What the task asks >> Repeat the whole listing. Keep it exact.

++++ Available data ++++

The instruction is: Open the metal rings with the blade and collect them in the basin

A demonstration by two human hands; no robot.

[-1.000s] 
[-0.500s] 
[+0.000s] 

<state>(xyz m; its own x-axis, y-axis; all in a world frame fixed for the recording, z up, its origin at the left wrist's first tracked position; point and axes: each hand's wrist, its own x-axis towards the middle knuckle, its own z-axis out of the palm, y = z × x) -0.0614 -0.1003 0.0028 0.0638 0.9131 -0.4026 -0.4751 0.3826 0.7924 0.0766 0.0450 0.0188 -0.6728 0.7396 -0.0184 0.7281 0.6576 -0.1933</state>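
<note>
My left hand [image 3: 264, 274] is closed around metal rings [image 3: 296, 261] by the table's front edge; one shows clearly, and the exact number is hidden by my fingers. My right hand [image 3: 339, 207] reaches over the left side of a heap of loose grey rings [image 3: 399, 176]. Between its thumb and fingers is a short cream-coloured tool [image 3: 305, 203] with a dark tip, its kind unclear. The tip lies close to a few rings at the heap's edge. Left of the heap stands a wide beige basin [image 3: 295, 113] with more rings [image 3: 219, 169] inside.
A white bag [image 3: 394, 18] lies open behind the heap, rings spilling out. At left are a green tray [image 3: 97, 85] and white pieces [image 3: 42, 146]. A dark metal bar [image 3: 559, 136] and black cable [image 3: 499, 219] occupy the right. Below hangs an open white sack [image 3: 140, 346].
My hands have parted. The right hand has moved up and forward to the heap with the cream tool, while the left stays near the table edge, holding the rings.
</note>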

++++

Task response >>
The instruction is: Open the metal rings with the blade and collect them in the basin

A demonstration by two human hands; no robot.

[-1.000s] 
[-0.500s] 
[+0.000s] 

<state>(xyz m; its own x-axis, y-axis; all in a world frame fixed for the recording, z up, its origin at the left wrist's first tracked position; point and axes: each hand's wrist, its own x-axis towards the middle knuckle, its own z-axis out of the palm, y = z × x) -0.0614 -0.1003 0.0028 0.0638 0.9131 -0.4026 -0.4751 0.3826 0.7924 0.0766 0.0450 0.0188 -0.6728 0.7396 -0.0184 0.7281 0.6576 -0.1933</state>
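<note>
My left hand [image 3: 264, 274] is closed around metal rings [image 3: 296, 261] by the table's front edge; one shows clearly, and the exact number is hidden by my fingers. My right hand [image 3: 339, 207] reaches over the left side of a heap of loose grey rings [image 3: 399, 176]. Between its thumb and fingers is a short cream-coloured tool [image 3: 305, 203] with a dark tip, its kind unclear. The tip lies close to a few rings at the heap's edge. Left of the heap stands a wide beige basin [image 3: 295, 113] with more rings [image 3: 219, 169] inside.
A white bag [image 3: 394, 18] lies open behind the heap, rings spilling out. At left are a green tray [image 3: 97, 85] and white pieces [image 3: 42, 146]. A dark metal bar [image 3: 559, 136] and black cable [image 3: 499, 219] occupy the right. Below hangs an open white sack [image 3: 140, 346].
My hands have parted. The right hand has moved up and forward to the heap with the cream tool, while the left stays near the table edge, holding the rings.
</note>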

The work on this exercise is complete.